Nous décortiquons aujourd’hui un article de Marianne sur la laïcité et les religions. L’article en question met en lumière la hausse des atteintes à la laïcité dans les établissements scolaires français, en se basant sur des statistiques fournies par le ministère de l’Éducation nationale.
Ce vendredi 15 mars 2024, vingt ans jour pour jour après l’interdiction des signes religieux à l’école, le ministère de l’Éducation nationale a fait le point sur les atteintes à la laïcité recensées dans les établissements scolaires de l’Hexagone.
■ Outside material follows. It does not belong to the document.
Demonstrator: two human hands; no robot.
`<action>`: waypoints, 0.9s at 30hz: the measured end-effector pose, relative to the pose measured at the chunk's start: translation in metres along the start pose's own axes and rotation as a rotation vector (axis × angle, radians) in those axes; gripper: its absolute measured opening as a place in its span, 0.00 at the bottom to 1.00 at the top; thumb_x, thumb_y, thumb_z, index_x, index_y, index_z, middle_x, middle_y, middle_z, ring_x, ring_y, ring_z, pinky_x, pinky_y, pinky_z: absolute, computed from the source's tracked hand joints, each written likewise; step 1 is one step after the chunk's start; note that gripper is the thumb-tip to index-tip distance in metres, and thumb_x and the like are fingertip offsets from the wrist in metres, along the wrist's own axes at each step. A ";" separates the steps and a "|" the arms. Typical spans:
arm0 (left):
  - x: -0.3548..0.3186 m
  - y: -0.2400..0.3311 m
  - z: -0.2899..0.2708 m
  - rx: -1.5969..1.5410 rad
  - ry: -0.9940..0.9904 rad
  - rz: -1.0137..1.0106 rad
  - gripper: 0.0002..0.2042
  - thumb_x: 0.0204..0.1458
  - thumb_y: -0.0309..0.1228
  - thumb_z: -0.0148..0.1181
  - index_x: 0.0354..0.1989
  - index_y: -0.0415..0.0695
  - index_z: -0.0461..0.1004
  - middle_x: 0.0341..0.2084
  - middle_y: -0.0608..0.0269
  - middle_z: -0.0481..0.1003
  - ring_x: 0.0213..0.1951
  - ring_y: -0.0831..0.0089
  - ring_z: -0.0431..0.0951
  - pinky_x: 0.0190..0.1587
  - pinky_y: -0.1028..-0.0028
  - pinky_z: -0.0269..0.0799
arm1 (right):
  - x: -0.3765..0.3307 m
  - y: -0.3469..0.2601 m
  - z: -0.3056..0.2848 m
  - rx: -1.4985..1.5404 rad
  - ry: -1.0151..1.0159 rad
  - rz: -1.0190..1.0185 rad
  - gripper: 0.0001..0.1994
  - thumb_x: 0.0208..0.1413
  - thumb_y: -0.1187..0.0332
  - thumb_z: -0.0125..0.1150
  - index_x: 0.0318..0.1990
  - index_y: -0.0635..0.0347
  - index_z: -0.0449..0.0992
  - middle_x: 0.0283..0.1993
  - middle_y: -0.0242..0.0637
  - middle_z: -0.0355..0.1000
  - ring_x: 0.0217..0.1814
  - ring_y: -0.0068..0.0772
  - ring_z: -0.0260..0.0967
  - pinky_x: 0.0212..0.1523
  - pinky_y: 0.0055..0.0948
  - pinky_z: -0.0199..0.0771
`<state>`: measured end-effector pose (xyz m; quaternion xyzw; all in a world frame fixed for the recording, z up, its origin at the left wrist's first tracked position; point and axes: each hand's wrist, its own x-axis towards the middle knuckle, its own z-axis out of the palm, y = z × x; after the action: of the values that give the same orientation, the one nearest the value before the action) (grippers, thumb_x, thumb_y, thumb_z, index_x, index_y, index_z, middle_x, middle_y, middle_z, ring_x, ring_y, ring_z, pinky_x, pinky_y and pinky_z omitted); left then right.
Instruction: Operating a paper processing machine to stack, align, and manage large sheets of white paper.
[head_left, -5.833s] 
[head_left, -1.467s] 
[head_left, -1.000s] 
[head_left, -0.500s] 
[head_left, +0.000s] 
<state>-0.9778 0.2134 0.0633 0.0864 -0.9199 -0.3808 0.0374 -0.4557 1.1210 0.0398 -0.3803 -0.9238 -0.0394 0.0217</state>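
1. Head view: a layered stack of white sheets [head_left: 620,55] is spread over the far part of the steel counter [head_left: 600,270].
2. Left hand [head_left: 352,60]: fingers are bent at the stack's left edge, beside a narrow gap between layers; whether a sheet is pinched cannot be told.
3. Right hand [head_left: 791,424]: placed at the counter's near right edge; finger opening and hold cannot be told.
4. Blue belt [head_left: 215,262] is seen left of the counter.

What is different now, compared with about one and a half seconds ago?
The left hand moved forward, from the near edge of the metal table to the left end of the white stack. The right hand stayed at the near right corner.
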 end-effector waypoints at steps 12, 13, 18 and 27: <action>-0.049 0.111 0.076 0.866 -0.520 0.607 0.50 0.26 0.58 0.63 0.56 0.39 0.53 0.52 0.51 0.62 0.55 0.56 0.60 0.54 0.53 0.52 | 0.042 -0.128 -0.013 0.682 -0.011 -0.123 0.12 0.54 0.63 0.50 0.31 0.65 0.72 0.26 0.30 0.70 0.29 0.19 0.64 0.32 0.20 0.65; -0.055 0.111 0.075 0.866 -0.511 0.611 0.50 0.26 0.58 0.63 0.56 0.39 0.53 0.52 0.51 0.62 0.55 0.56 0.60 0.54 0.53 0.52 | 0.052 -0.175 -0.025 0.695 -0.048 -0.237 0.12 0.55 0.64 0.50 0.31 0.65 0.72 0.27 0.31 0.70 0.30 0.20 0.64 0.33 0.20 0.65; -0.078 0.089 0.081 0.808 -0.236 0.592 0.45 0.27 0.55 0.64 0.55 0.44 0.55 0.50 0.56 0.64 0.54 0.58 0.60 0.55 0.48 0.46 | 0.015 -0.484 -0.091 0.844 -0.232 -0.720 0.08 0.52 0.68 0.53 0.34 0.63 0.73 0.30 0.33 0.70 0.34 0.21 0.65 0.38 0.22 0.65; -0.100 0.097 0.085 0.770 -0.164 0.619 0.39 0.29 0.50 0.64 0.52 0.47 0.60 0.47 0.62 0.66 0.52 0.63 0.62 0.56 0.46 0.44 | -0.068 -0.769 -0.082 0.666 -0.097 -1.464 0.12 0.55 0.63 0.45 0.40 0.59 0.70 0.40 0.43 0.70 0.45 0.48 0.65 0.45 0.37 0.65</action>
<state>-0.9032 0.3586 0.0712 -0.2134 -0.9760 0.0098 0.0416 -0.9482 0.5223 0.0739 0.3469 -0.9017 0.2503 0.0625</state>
Un phénomène qui repart à la hausse, avec 336 faits recensés en février contre 280 en janvier.
À l’occasion du 20e anniversaire de la loi interdisant le port des signes religieux ostentatoires à l’école, le ministère de l’Éducation national dresse un nouveau bilan des atteintes à la laïcité recensées dans les établissements scolaires de l’Hexagone. Au total en février, 336 faits ont été recensés. Les suspicions de prosélytisme (20 %) constituent la première cause de signalement, suivie des contestations d’enseignement (16 %) et des ports de signes et tenues (15 %). Ces faits se déroulent d’abord au collège (41 %) puis en primaire (31 %) et au lycée (28 %). À noter que si la grande majorité (82 %) concerne les élèves, 15 % relèvent tout de même de faits imputés à des parents et 4 % aux personnels des établissements.
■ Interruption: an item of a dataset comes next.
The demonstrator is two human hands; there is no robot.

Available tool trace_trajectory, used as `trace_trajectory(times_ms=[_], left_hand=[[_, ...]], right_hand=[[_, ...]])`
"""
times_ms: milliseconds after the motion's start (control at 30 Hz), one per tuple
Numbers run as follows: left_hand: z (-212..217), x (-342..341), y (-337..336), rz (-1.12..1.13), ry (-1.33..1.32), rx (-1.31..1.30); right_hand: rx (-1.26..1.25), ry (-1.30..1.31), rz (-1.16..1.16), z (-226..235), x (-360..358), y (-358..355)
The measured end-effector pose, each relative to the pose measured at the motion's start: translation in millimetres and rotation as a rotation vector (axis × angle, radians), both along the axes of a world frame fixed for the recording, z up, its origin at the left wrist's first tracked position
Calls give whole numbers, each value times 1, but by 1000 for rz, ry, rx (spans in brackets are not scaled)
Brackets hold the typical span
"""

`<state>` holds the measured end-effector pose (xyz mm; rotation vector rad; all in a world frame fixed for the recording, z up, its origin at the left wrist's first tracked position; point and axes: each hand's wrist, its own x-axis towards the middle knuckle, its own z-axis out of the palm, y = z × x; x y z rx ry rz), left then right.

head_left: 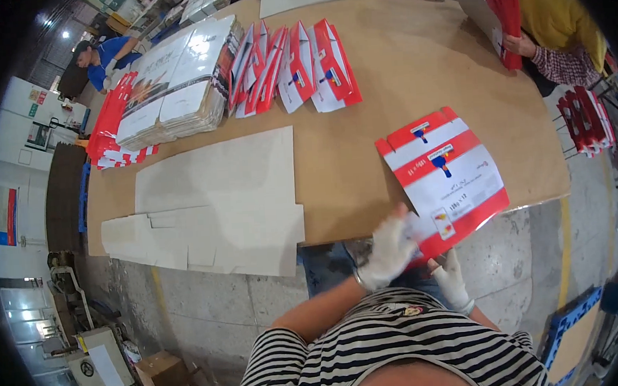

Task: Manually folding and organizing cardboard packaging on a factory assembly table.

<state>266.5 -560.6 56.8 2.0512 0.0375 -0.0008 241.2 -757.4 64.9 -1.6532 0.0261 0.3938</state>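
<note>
A flat red-and-white printed carton (457,180) lies at the table's near right, its near edge sticking out over the table edge. My left hand (387,250), in a white glove with bare fingertips, is at the carton's near left corner. Its fingers are smeared by motion, so their grip is unclear. My right hand (452,280), gloved the same way, is just below the carton's near edge. Its thumb and fingers are apart, and I see nothing held between them.
Blank white cardboard sheets (217,191) lie at left on the brown table (414,59). Behind them are bundled printed sheets (175,81) and folded red-and-white cartons (315,69). A co-worker in yellow (560,15) holds cartons at far right; another in blue (120,59) stands far left.
</note>
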Motion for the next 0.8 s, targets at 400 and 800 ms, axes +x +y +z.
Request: trace_trajectory(times_ms=[400, 800], left_hand=[[41, -78, 140, 75, 11, 711], [5, -131, 184, 202, 309, 945]], right_hand=[[70, 120, -235, -4, 161, -58], [-267, -425, -57, -33, 303, -9]])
Les équipes académiques ont pris en charge 297 des 336 atteintes signalées et ont mené 242 actions de prévention. Si le début d’année 2024 a été marqué par « une baisse remarquable du nombre d’atteintes au principe de laïcité », qui s’explique notamment par la « division par plus de 10 du nombre de signalements liés au port de signes et tenues, grâce à une application ferme de l’interdiction des abayas et qamis », le phénomène repart à la hausse en février. Et pour cause : en janvier, 280 faits avaient été recensés par le ministère de l’Éducation nationale.
Dans le communiqué, Nicole Belloubet la ministre de l’éducation nationale l’assure : si des avancées ont été réalisées, le combat pour défendre la laïcité n’est pas terminé. Elle promet de « nouvelles mesures » d’ici la fin 2024, telles que la mise en place d’un « Conseil des jeunes de la laïcité » dans chaque académie, l’ajout d’une épreuve sur les valeurs de la République au concours des personnels de direction (PERDIR) ou encore la création de « cellules d’appui pédagogique » pour les professeurs qui « anticipent ou rencontrent des difficultés en matière de contestation » de leurs cours.
En conclusion, cet article de Marianne met en lumière une hausse inquiétante des atteintes à la laïcité dans les établissements scolaires français, avec une augmentation significative des cas de prosélytisme et de port de signes religieux ostentatoires.